- _PROBLEM TO WORK ON_: Images are not part of the copy; write out the rest of the data exactly as given.

== == ==

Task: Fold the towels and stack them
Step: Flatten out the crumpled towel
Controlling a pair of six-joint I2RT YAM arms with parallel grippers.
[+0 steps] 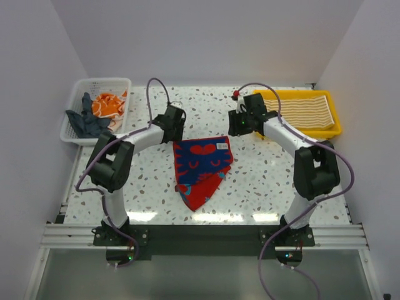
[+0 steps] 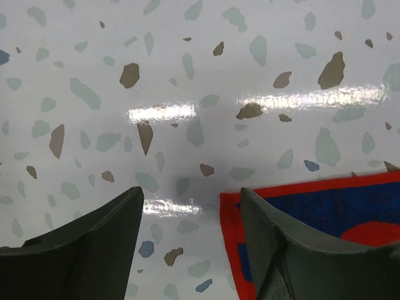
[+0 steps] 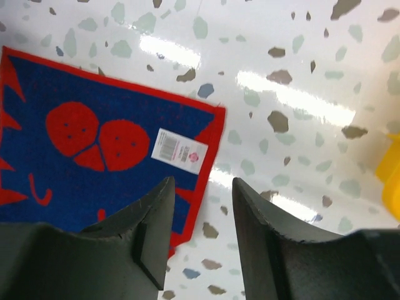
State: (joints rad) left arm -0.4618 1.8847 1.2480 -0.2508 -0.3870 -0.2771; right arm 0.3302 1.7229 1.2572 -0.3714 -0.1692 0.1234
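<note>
A blue towel with red marks and a red border (image 1: 201, 169) lies partly spread on the table's middle, one corner pointing toward the near edge. My left gripper (image 1: 174, 125) is open and empty above the towel's far left corner (image 2: 300, 206). My right gripper (image 1: 240, 122) is open and empty just beyond the towel's far right corner (image 3: 125, 137), which carries a white label (image 3: 179, 150). A folded tan-and-white striped towel (image 1: 306, 111) lies in the yellow tray. Orange (image 1: 107, 104) and dark blue-grey (image 1: 87, 122) towels lie crumpled in the white basket.
The white mesh basket (image 1: 74, 132) stands at the far left. The yellow tray (image 1: 335, 122) stands at the far right; its edge shows in the right wrist view (image 3: 390, 181). White walls enclose the speckled table (image 1: 262, 181).
</note>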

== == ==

- _RESPONSE AREA_:
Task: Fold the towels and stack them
Step: Flatten out the crumpled towel
Controlling a pair of six-joint I2RT YAM arms with parallel grippers.
[+0 steps] 
[+0 steps] 
[+0 steps] 
State: (joints rad) left arm -0.4618 1.8847 1.2480 -0.2508 -0.3870 -0.2771; right arm 0.3302 1.7229 1.2572 -0.3714 -0.1692 0.1234
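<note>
A blue towel with red marks and a red border (image 1: 201, 169) lies partly spread on the table's middle, one corner pointing toward the near edge. My left gripper (image 1: 174, 125) is open and empty above the towel's far left corner (image 2: 300, 206). My right gripper (image 1: 240, 122) is open and empty just beyond the towel's far right corner (image 3: 125, 137), which carries a white label (image 3: 179, 150). A folded tan-and-white striped towel (image 1: 306, 111) lies in the yellow tray. Orange (image 1: 107, 104) and dark blue-grey (image 1: 87, 122) towels lie crumpled in the white basket.
The white mesh basket (image 1: 74, 132) stands at the far left. The yellow tray (image 1: 335, 122) stands at the far right; its edge shows in the right wrist view (image 3: 390, 181). White walls enclose the speckled table (image 1: 262, 181).
</note>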

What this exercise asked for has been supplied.